Santa's toyshop, a Bavarian village, and personal audiences with the triple-ho legend were among the original highlights. The Freedom Train, one of the first attractions, remained in operation until 2013. For its 70th birthday in 2016, the park brought the train back as a nostalgic display.

During the 60s and 70s, the Kochs added more traditional amusement park rides.

In 1984, the family changed the name of the park to "Holiday World" and introduced sections themed to the Fourth of July and Halloween. Starting in 1995, with the debut of Raven, the park began building world-class coasters that raised its profile. The Legend followed in 2000, and its third wooden coaster, The Voyage, opened to great acclaim in 2006 along with a new holiday-themed land, Thanksgiving. In 2015, Holiday World dubbed its first major steel coaster, Thunderbird, also located in the Thanksgiving section of the park. Its Splashin' Safari waterpark, one of the country's largest and most acclaimed, is included with admission to Holiday World.

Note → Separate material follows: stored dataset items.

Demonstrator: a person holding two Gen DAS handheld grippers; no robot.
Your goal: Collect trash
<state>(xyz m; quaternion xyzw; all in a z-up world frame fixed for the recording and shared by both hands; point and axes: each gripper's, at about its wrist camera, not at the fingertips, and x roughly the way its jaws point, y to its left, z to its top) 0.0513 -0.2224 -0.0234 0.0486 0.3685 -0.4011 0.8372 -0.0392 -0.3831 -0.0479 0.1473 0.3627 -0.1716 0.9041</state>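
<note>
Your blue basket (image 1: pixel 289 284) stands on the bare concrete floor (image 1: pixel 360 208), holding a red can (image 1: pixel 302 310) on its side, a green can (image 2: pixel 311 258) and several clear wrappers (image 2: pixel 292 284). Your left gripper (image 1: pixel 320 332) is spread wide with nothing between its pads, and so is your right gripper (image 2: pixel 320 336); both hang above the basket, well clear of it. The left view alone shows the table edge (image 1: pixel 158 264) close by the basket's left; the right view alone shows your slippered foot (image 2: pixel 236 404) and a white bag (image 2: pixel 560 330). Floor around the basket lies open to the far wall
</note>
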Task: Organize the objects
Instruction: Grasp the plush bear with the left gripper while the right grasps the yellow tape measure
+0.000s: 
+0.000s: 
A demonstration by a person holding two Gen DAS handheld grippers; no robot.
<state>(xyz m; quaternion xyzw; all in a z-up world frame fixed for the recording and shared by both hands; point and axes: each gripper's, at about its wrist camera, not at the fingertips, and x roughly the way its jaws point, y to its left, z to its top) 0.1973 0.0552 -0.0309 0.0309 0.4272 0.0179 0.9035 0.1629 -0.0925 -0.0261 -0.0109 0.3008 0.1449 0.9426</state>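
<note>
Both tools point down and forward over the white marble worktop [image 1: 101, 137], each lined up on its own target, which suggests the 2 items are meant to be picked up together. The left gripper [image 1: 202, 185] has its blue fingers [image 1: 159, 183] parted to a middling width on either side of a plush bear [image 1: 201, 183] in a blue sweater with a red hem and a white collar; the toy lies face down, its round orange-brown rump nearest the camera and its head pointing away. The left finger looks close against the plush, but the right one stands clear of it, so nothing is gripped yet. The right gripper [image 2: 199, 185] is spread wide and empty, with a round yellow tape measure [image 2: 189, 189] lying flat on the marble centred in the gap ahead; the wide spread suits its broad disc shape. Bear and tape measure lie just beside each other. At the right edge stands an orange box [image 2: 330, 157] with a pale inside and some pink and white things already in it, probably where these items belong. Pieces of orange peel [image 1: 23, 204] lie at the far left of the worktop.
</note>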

Ironically, the park discontinued year-round operation in the early 70s and has been closed during the Christmas season ever since. Koch says the proliferation of malls and mall Santas made a Christmas-time visit to Holiday World less special and post-summer attendance dropped significantly. (It is open in late September and October for "Happy Halloween Weekends," however.) For tourists who visit the town of Santa Claus around Christmas, it's like déjà vu all over again. "Unfortunately, there isn't a lot for them to do," Koch acknowledges.

Sadly, Will Koch passed away at a young age in 2010. His daughters, Lauren Crosby and Leah Koch, are the fourth generation to own and operate the park.